Terrence McNally, Stephen Flaherty and Lynn Ahrens’ musical, based on EL Doctorow’s novel, offers a kaleidoscopic but never complex portrait of the US in the years before the first world war. “Those days were lavender-tinted,” trills Mother (a deliciously full-throated Anita Louise Combe), but actually they come across as rose-tinted and bland. This is despite the fact that racism, poverty and trashed dreams are all elements in the overlapping stories of an affluent Wasp family, a black piano player (played by the compelling Ako Mitchell) who is denied justice, and a Latvian Jewish immigrant artist turned movie pioneer.
Real figures from history, including Henry Ford, anarchist Emma Goldman and the illusionist Harry Houdini, keep popping up but to no particular purpose except to prolong proceedings, and it’s almost the interval before McNally and co stop bombarding us with rousing ballads and get down to some actual storytelling.
Director Thom Southerland has a hard-won and deserved reputation for spinning tarnished Broadway musicals into gold, and he and his vast, fine-voiced cast, including some excellent actor-musicians, work hard to make a case for this one, which flopped on its UK premiere in 2003, when its first night coincided with the US invasion of Iraq.
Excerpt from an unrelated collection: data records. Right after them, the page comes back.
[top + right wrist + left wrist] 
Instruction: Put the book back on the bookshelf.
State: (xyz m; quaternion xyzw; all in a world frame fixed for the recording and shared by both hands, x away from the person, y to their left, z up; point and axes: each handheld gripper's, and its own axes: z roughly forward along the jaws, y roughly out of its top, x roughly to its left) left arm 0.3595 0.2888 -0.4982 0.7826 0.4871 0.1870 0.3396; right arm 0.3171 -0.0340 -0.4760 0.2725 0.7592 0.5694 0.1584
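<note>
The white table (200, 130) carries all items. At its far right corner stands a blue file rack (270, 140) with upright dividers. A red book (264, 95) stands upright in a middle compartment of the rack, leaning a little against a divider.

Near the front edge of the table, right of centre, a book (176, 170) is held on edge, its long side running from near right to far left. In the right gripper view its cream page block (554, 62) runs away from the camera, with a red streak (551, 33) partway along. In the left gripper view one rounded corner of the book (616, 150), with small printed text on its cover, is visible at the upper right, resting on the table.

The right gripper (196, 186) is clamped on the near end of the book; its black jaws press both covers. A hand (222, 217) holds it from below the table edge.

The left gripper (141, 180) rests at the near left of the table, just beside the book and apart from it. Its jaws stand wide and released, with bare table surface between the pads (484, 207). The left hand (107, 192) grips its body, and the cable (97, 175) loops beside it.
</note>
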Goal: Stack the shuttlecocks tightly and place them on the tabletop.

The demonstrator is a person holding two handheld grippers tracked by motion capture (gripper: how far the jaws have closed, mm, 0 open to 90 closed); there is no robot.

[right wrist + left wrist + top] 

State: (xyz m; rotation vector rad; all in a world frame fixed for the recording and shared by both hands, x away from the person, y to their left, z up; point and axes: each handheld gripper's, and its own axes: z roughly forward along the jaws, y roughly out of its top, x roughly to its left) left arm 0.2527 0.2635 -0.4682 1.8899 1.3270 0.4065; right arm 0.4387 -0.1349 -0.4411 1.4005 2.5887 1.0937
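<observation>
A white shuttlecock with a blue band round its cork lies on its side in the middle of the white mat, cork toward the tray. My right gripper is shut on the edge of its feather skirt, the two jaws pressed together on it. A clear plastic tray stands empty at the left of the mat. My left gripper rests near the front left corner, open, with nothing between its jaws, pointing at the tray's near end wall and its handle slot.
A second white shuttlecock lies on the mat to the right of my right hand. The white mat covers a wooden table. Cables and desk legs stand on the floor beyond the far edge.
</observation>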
But it is clear that it wasn’t just bad timing that did for it: this overly earnest celebration of the making of modern America often looks and sounds hopelessly naive and shamelessly manipulative. Southerland and his cast can’t rescue it from itself, but you have to admire them for giving the impression that they’ll die trying.
- At Charing Cross theatre, London, until 10 December. Box office: 0844 493 0650.